Dorothea Salo’s husband apparently abandoned a bank account some time ago, and the nice IRS helped the bank get back in touch with him to give him the money. Now, this shows me a human face to the big American governmental institutions that I wasn’t aware existed — Bill Bryson notes in Notes From A Big Country that the British public services can appear to at least have a human face, unlike American ones — but we’ll leave that aside for the moment. We will also leave aside the notion that a bank would ever be helpful and try and give money back to you, an area in which the Americans obviously have it better than us, because British banks define the word “heartless”, as well as the words “complicated”, “mercenary”, and “uncaring”. We will also not dwell on whether forgetting about a bank account is easy or hard, and whether it should happen or not. I know for a fact that I’ve got an account somewhere I haven’t touched in a while — it’s in the Woolwich, I think.
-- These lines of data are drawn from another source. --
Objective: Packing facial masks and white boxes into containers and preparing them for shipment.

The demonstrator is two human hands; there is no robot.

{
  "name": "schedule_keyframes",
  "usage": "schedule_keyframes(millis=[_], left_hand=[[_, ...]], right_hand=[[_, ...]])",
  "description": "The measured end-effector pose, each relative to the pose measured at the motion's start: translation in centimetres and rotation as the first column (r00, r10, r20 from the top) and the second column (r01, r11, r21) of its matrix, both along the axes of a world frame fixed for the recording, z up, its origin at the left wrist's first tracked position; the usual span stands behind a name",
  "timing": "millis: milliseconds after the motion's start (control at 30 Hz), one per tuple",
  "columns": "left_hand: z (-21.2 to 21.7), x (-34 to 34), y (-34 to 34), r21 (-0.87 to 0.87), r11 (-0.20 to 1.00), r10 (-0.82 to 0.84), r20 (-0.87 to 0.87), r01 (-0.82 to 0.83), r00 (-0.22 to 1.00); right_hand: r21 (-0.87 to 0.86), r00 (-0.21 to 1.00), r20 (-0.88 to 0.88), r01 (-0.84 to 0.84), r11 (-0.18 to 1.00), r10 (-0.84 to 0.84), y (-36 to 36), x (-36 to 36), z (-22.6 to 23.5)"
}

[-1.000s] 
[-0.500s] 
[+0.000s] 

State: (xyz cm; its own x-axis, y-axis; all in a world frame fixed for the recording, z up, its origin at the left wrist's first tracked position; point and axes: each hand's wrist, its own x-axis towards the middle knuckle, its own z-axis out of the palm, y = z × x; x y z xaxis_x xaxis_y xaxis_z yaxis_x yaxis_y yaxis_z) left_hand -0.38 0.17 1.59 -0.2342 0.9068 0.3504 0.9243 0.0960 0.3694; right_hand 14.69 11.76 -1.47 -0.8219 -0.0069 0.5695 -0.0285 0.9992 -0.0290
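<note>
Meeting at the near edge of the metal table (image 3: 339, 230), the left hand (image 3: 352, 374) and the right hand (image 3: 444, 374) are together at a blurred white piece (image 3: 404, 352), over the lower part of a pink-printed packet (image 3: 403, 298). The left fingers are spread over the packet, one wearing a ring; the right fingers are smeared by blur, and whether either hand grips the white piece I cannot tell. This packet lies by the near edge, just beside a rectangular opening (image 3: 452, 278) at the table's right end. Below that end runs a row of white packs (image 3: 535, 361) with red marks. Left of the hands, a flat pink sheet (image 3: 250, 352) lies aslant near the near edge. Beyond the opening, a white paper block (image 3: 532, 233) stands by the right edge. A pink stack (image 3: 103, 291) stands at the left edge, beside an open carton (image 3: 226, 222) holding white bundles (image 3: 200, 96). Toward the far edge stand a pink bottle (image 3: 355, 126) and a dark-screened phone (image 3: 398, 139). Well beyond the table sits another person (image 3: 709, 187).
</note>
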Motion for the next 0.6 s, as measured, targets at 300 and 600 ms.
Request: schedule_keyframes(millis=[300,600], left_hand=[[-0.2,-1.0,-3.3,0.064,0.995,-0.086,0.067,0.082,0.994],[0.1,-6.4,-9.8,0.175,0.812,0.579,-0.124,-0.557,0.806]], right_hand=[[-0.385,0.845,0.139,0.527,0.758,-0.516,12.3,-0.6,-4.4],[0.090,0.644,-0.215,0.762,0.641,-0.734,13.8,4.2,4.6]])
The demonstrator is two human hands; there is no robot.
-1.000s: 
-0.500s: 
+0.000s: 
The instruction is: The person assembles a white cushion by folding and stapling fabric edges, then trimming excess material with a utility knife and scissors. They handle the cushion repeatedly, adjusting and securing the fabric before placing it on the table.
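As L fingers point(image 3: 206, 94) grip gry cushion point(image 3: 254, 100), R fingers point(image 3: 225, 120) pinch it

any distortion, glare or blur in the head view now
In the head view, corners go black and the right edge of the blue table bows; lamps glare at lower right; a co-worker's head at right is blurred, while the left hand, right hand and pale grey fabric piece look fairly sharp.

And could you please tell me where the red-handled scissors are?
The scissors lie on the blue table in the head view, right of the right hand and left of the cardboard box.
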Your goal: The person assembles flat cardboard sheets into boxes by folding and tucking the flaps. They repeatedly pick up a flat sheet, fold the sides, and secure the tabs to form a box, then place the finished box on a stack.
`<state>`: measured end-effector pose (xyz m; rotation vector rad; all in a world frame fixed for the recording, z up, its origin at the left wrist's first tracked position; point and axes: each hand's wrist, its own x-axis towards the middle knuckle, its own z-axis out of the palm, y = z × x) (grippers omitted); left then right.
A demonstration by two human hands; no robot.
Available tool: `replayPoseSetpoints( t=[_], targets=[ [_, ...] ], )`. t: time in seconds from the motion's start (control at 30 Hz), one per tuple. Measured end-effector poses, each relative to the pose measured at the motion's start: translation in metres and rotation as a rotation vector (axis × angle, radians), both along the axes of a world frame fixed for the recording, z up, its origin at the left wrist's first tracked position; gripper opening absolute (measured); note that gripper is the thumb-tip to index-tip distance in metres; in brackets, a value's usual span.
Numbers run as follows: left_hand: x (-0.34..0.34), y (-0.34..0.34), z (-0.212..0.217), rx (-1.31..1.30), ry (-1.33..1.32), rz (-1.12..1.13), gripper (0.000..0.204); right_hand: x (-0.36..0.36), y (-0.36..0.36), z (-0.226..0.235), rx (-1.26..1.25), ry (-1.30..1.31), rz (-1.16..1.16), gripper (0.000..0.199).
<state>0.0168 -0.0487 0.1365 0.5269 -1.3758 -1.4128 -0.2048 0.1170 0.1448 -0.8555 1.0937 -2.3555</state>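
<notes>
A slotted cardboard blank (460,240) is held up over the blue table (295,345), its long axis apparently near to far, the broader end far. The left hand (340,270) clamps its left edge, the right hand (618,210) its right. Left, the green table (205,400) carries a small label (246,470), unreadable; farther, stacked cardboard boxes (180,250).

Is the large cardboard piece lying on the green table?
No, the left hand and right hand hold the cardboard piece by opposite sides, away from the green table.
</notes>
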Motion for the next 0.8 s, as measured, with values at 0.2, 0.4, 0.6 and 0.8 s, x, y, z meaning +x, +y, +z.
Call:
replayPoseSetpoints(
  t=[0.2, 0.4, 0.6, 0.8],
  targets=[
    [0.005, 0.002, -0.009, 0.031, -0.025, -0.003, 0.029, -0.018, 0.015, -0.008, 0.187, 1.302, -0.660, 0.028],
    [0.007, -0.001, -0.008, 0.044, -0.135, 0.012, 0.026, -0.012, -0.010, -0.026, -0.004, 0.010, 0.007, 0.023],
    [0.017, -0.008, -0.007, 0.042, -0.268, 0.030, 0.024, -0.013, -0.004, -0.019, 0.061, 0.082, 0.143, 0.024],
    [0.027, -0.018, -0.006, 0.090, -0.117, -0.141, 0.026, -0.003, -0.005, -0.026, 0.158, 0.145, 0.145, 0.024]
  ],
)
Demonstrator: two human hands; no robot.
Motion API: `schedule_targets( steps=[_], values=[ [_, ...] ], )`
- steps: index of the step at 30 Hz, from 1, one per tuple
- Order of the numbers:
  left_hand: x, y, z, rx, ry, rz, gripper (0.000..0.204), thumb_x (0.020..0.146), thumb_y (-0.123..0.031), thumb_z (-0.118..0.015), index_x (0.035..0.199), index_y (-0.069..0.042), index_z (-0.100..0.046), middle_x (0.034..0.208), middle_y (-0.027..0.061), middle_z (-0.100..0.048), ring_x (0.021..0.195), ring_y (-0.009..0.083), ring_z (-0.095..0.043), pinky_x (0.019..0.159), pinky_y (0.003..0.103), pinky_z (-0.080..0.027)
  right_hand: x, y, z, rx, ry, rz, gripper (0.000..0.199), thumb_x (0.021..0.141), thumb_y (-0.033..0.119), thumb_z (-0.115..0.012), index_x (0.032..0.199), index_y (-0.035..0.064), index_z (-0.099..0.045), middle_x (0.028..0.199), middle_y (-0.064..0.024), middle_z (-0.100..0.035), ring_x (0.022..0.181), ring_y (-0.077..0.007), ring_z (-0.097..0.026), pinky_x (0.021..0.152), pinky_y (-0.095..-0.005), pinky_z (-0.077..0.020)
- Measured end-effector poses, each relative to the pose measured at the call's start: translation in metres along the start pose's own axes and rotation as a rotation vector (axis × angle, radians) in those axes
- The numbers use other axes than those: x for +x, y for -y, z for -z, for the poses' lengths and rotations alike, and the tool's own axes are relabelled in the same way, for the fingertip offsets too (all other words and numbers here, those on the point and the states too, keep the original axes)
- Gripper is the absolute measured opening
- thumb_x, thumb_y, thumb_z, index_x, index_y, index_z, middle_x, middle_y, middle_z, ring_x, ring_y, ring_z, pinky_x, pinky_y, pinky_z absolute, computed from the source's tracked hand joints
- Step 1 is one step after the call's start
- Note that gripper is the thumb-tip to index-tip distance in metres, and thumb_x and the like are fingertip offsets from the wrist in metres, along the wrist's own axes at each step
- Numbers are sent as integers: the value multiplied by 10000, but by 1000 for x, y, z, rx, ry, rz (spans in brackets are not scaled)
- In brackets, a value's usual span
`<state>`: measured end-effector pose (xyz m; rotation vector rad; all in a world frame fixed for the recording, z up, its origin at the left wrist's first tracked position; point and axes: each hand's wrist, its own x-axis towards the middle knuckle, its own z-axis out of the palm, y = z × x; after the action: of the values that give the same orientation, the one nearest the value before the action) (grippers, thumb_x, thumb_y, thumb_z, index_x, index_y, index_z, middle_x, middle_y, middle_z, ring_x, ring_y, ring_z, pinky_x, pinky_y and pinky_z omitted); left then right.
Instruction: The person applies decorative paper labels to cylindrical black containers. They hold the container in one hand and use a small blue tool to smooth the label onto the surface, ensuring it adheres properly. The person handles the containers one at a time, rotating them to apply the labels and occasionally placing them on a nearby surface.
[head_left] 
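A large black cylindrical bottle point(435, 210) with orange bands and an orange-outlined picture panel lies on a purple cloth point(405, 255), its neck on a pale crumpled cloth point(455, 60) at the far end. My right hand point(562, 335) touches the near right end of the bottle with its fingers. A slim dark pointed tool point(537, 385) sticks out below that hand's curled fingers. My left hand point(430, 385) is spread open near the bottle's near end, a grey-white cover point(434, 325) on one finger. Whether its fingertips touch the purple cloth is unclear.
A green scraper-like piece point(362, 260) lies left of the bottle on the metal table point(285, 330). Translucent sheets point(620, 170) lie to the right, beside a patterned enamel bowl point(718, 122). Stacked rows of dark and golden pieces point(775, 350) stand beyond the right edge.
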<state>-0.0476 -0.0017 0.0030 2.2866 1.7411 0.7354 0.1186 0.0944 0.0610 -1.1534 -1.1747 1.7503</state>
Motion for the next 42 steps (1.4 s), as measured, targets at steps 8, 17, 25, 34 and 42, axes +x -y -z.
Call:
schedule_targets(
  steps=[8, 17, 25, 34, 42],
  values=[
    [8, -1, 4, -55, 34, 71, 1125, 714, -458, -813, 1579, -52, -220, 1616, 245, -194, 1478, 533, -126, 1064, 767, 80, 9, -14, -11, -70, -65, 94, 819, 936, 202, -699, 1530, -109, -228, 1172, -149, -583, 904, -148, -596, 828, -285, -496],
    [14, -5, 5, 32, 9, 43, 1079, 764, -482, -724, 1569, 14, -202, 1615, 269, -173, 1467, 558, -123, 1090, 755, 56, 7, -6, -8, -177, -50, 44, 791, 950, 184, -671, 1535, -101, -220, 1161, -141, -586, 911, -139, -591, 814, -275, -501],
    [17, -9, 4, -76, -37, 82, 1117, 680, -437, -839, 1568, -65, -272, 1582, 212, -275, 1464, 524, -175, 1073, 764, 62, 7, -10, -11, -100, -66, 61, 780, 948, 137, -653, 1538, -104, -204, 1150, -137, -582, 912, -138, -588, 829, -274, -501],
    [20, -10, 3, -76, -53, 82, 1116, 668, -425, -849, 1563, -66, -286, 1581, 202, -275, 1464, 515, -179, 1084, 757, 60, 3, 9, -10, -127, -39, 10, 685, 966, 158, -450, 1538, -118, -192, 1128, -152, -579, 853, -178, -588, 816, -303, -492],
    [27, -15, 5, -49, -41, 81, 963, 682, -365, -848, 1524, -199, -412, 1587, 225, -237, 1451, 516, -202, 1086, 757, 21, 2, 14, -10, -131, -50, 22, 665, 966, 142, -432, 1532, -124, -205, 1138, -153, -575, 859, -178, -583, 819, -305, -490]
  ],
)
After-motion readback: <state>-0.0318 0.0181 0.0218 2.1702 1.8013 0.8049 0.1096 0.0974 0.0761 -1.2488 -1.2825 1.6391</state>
No, what we’ll pick up on here is Dorothea noting that “the final upshot of the encounter [is] a nice little windfall that whacks another five months off our mortgage.” Five months? Are American houses loads cheaper than ours or what? That Woolwich account I mentioned earlier has about four pounds in it. If we assume that they have a mortgage like mine then David Salo is either unbelieveably, unnaturally careless with money, or they’re very rich, because five months of my mortgage is about three thousand pounds. There is no chance, none, not one little bit of a chance, that I’d forget about three grand, or walk off and leave it. What am I missing here?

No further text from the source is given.